→ **Your objective**
Find the line containing "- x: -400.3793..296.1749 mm" in the records below. Copy exactly that line and each one after it, ending at the line containing "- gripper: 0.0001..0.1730", and nothing more.
'''
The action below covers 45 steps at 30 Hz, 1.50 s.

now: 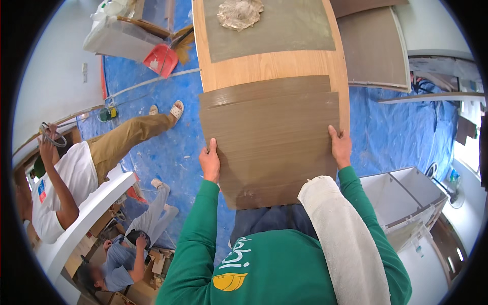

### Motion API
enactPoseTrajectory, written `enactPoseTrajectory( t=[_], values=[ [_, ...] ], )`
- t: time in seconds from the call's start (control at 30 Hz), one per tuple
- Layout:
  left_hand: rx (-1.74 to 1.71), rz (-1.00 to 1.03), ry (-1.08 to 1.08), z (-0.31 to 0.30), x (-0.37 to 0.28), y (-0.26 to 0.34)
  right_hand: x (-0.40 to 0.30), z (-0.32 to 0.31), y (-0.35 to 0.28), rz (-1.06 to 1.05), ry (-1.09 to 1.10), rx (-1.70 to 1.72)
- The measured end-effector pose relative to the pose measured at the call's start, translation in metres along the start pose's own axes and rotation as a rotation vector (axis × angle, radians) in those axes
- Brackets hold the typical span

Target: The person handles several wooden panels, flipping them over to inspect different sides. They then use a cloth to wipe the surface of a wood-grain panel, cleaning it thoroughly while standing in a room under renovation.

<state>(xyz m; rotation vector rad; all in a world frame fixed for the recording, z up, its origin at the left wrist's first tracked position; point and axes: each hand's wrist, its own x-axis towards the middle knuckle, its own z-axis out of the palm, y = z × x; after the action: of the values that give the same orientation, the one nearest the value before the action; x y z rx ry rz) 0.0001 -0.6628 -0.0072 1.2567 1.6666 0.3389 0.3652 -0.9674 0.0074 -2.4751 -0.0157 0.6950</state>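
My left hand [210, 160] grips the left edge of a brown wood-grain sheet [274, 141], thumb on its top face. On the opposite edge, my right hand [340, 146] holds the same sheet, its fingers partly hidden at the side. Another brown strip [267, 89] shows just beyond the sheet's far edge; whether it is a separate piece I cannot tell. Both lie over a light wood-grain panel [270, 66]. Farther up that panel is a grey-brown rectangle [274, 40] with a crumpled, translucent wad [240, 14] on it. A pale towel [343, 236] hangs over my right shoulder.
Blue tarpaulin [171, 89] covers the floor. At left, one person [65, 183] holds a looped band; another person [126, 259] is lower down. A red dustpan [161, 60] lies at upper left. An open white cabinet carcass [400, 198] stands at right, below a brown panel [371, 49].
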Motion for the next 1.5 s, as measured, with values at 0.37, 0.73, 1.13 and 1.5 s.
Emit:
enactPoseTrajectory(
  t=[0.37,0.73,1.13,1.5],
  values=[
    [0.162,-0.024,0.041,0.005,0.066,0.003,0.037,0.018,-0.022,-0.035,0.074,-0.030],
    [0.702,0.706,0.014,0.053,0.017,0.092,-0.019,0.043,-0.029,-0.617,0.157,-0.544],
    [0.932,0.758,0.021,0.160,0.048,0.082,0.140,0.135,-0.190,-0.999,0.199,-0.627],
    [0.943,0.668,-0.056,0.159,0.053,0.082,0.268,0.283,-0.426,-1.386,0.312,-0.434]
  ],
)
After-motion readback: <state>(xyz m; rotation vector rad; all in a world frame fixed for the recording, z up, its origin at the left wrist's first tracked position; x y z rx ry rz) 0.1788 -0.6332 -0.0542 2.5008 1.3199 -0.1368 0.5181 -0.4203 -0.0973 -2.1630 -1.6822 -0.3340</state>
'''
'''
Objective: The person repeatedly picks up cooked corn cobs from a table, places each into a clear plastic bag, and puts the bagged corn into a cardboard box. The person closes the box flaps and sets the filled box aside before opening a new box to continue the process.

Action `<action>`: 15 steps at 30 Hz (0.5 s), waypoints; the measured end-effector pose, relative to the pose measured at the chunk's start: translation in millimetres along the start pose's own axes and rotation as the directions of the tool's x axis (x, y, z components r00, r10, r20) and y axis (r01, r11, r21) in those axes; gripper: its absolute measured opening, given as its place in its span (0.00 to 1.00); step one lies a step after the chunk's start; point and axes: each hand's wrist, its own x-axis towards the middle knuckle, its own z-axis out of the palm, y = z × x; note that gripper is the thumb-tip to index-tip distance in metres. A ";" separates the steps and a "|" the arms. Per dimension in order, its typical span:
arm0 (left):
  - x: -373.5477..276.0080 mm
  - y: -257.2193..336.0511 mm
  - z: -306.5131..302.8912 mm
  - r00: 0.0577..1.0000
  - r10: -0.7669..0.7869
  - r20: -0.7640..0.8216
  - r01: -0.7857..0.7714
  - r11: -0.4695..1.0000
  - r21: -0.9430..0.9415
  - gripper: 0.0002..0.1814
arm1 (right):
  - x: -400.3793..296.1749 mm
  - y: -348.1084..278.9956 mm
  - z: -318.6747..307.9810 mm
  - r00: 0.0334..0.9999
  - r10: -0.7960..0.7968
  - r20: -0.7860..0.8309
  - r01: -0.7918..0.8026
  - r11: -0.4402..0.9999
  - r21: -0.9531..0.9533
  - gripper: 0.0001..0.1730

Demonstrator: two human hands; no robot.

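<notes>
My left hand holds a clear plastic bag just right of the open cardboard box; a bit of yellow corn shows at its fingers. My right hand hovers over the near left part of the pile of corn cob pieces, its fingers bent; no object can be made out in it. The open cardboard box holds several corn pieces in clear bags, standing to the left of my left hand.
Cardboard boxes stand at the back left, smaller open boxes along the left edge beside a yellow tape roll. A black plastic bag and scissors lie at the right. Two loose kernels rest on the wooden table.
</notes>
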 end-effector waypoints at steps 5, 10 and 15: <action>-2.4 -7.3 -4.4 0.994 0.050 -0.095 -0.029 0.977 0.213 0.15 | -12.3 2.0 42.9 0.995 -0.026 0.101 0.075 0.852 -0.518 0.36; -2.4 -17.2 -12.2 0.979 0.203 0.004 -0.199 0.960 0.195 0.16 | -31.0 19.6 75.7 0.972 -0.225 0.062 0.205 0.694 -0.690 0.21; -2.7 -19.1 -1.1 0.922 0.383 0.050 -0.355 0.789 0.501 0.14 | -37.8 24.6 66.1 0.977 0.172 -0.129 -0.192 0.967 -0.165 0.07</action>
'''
→ **Answer for this exercise**
  - x: -400.3793..296.1749 mm
  - y: -348.1084..278.9956 mm
  - z: -318.6747..307.9810 mm
  - r00: 0.0334..0.9999
  - r10: -0.7960..0.7968
  - r20: -0.7860..0.8309
  - r01: -0.7918..0.8026
  - r11: -0.4402..0.9999
  - r21: -0.9531..0.9533
  - gripper: 0.0001..0.1730

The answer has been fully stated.